Recently, surgeons participating in the ACS Communities—a members-only, online community of the College—discussed the topic of “general surgery.” One member describes a general surgeon as “an internist that can operate” with the ability to treat maladies of “the skin and its contents.”

Several posts, especially from more experienced and retired members of the ACS Communities, described extensive and broad-based training that facilitated practices with full ranges of general surgery, vascular, endocrine, and even thoracic cases. Most of these surgeons look back fondly on their experiences and choice of general surgery as a career.

Postings from younger practicing surgeons frequently call out issues that relate to decreasing reimbursement, call and administrative burdens, limitation of their scope of practice due to increases in the specialization of surgery, and disrespect from other surgical specialists and hospital leadership.

While some of these surgeons expressed that they regret their career choice, I suspect that the majority of general surgeons are frustrated with the current state of healthcare but remain satisfied professionally as general surgeons in their communities.

Unfortunately, several surgeons reported having to leave their facilities and communities due to financial, administrative, or political barriers. A good friend and colleague said his small rural hospital recently eliminated all surgical services and fired half of their staff to reap the short-term financial benefits of a new federal designation.

I consider myself fortunate to be connected to both eras of surgeons. I still very much enjoy being a general surgeon. I felt the same in 1987, as I finished my training at Marshall University in Huntington, WV, as I do now after nearly 4 decades of private group practice in a small community in rural Ohio.

Many aspects of my personal and professional life have not changed. I have been married to the same woman for 41 years, live on 8.5 acres that include a fishing pond, and drive a 10-year-old Chevy pickup. Most of those years I have shared 1-in-3 call with two partners, and I am now the senior partner in my small group.

However, almost everything else about being a general surgeon has changed and evolved since I finished training.

New Knowledge, Technology

To maintain relevance and survive as a general surgeon, we embrace constant growth and adaptation to new knowledge and new technology. I did not perform any laparoscopy during my training, yet I rapidly learned to perform lap cholecystectomies early in the evolution of the technique.

I have continued the process of converting many of our routine open surgical procedures, including hernias, appendectomies, bowel cases, and reflux procedures, to minimally invasive techniques.

My group performs all of the endoscopies for a wide area of the region. Over the years, we have expanded our repertoire, adding endoscopic retrograde cholangiopancreatography (ERCP), stents, manometry, capsule endoscopy, and other advanced procedures. Learning and performing ERCP and, more recently, lap common bile duct exploration was a direct result of the evolution to lap gallbladder removal surgery and the need to manage bile duct stones and bile leaks without requiring patients to go outside of our community for additional care. These new techniques and procedures we added are a response to the needs of our patients and our community.
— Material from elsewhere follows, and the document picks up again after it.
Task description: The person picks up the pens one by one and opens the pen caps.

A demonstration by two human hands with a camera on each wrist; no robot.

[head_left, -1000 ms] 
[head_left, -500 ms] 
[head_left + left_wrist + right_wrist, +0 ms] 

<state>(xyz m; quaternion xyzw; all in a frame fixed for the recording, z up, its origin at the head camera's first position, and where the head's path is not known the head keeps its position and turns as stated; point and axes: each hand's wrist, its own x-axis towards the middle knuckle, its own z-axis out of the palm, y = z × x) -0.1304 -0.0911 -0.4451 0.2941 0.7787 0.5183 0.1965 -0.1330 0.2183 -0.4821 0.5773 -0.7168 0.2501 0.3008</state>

A Broad and Varied Practice

Much of the enjoyment and satisfaction related to general surgery is a direct result of the ability to perform a broad range of procedures on the entire body.

I started my practice doing the entire gamut of the usual general surgical procedures and endoscopy, but also carotid, aortic, vascular access, and complex peripheral bypass procedures; pediatric hernias and pyloromyotomies; pacemakers and some other thoracic procedures; thyroid surgery; hydroceles and orchiectomies; and whatever else needed to be done.

Like other surgeons, my practice has narrowed in some areas due to the advance of technology and the increase in the availability of surgical specialists. Endovascular techniques have replaced many of the open vascular procedures previously performed by general surgeons. Limitations of support staff, including anesthesia and nursing, have decreased the number of pediatric cases performed in smaller communities.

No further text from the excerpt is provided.